- Theatrical release poster
- Directed by: Nicholas Ray
- Screenplay by: Herman J. Mankiewicz
- Based on: Mortgage on Life 1946 novel by Vicki Baum
- Produced by: Herman J. Mankiewicz
- Starring: Maureen O'Hara Melvyn Douglas Gloria Grahame
- Cinematography: George E. Diskant
- Edited by: Sherman Todd
- Music by: Friedrich Hollaender
- Distributed by: RKO Radio Pictures
- Release date: February 7, 1949 (US);
- Running time: 84 minutes
- Country: United States
- Language: English

= A Woman's Secret =

1949 film by Nicholas Ray

A Woman's Secret is a 1949 American mystery film starring Maureen O'Hara, Gloria Grahame and Melvyn Douglas. Directed by Nicholas Ray, it was written and produced by Herman J. Mankiewicz based on the novel Mortgage on Life by Vicki Baum.

==Plot==
Singing sensation Estrellita (Susan Crenshaw) decides to quit the business. After a quarrel with her mentor, Marian Washburn, she is shot and seriously wounded in the Park Avenue apartment the two women share. When the police arrive, Marian confesses.
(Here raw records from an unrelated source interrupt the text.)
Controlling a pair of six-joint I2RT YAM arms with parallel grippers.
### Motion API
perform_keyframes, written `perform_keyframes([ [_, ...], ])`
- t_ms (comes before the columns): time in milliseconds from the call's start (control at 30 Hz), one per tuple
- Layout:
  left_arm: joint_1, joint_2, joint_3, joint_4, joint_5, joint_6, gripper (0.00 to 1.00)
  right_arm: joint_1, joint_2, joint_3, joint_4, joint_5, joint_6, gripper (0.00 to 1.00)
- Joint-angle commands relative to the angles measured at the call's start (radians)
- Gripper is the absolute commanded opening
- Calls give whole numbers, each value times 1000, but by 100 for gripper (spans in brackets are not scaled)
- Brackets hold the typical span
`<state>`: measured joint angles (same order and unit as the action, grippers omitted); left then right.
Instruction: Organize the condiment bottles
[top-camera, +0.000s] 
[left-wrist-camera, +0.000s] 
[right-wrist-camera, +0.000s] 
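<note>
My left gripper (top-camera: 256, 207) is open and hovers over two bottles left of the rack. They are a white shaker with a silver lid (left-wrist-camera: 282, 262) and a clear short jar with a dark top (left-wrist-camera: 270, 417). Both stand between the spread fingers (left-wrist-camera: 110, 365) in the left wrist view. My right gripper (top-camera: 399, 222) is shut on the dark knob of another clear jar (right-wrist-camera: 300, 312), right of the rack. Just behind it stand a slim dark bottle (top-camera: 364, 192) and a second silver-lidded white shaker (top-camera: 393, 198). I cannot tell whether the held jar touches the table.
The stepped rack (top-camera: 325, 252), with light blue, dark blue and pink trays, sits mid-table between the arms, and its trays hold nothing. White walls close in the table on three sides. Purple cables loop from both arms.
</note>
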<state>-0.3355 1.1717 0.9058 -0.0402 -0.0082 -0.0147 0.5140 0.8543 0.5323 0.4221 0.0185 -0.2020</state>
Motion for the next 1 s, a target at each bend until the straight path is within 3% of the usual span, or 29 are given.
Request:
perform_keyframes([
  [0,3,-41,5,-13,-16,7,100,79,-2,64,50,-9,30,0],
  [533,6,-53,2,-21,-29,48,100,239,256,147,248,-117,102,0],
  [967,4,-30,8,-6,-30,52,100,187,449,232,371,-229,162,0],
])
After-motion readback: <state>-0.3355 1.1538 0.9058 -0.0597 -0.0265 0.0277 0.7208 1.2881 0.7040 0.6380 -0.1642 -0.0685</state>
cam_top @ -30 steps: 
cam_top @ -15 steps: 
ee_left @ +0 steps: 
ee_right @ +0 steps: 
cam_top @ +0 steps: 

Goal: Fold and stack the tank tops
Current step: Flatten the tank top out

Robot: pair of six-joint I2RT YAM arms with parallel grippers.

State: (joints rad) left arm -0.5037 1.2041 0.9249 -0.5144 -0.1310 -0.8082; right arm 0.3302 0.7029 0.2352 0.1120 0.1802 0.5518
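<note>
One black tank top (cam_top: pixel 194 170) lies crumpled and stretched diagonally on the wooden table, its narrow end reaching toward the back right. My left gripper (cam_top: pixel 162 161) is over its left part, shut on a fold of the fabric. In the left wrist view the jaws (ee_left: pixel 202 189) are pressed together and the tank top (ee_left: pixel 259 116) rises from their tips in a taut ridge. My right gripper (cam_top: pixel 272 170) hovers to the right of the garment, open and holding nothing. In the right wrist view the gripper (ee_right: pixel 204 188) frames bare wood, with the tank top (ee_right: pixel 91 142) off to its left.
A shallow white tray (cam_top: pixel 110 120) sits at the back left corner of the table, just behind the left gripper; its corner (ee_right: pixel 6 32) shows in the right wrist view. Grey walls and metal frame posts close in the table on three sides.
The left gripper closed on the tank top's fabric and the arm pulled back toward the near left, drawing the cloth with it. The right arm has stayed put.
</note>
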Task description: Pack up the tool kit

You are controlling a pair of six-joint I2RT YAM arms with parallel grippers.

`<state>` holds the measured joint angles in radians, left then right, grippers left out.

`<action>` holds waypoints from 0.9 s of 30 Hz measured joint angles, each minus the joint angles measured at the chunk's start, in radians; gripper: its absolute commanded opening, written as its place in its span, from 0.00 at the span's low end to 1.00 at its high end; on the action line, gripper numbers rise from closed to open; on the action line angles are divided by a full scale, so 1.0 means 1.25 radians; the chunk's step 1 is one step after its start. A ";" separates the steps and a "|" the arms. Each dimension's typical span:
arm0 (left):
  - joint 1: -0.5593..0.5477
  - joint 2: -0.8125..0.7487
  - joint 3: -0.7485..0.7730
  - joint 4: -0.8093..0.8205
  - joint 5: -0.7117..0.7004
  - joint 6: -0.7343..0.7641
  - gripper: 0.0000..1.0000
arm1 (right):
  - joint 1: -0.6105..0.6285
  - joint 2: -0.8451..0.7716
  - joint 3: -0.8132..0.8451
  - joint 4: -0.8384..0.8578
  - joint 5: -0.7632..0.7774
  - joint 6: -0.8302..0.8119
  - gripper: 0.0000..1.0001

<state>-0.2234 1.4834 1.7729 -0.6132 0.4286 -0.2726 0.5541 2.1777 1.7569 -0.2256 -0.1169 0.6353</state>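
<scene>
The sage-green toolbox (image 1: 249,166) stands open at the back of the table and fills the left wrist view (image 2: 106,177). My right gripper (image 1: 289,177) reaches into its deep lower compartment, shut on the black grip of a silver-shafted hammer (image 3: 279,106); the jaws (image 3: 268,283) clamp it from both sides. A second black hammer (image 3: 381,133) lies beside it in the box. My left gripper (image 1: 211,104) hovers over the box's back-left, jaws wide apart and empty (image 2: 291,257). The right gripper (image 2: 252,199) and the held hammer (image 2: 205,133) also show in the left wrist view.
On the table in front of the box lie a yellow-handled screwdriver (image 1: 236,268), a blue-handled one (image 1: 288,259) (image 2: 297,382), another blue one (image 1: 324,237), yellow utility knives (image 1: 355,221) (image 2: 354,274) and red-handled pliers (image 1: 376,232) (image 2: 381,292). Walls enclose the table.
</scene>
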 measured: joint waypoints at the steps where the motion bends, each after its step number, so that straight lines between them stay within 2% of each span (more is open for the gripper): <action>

Marian’s accompanist and boyfriend, pianist Luke Jordan, believes there must be more to this. He hires attorney Brook Matthews, who has a past relationship with Susan, and explains at length to Police Inspector Fowler, a sympathetic ear, how he and Marion came to know Susan.

In a series of flashbacks Luke relates how rags-to-riches star Marian lost her voice.

After an audition where Luke had played for prospective talent, Susan, then an aspiring singer from smalltown California, collapsed from starvation in front of him and Marian. The couple took her home to take care of her, and heard her voice - astoundingly sultry, and according to Luke “drenched in hormones“. They decided to promote Susan's career, with the affluent Marian taking her to Paris to study voice and acquire the patina of culture.

Overwhelmed by it all, and fed up with Marian, Susan fled to Algiers with a French shoe salesman and his empty promise of an opera lead there. Luke retrieved her, and on the ocean voyage home he and Marian secure a stateside debut for Susan by ensnaring their mark, bachelor heir and theater dilettante Brook Matthews. Future star “Estrellita” is born. Susan and Brook embark on a relationship, spiked in advance by Brook’s overprotective mother.

Back in the present Susan fights for her life in a hospital. Outside her room, Luke meets abrasive stranger Lee Crenshaw, who is also anxious to see and speak to her at the first opportunity.

It turns out Crenshaw is a mysterious soldier whom both Marian and Susan met in France several years earlier. Susan had recently been in New Orleans to perform at a benefit for his unit’s reunion. Overcome with romance and alcohol, she had secretly married him. Realizing the impact of her impetuous decision and still being in love with Brooke, Susan tried to commit suicide. Her gun went off as Marian struggled to wrestle it away. All the time Marian was seeking to cover for her.

==Reception==

===Box office===
The film recorded a loss of $760,000.

===Critical response===
When the film was released, Variety magazine gave it a mixed review, writing, "There's too much unintended mystery about A Woman's Secret for it to be anything but spotty entertainment ... O’Hara gives a straightforward account of herself. Grahame carries handicap of bad makeup and unbecoming hairdress, and Douglas is too coy as the piano-playing friend. Flippen is topnotch as the detective, lifting his scenes, as does Mary Phillips as his amateur private-eye wife."

In 2008 film critic Dennis Schwartz, panned the film, writing, "Nicholas Ray (Rebel Without a Cause / In a Lonely Place / Born to Be Bad) takes a routine 'woman's pic' and turns it into a somewhat oddly diverting noir film by using a few of his perverse touches to liven up the dry story. Though made before Ray's 'official' debut feature They Live by Night, A Woman's Secret was released afterward (new RKO studio boss Howard Hughes held up the release date for no apparent reason, but when released the film lost money as it failed to capitalize on Gloria Grahame's current career momentum which quickly faded) ... In the end, things get untangled. But it's resolved in such a half-hearted and unconvincing way, that the tidied up gem of a mess still gives off an awful stink."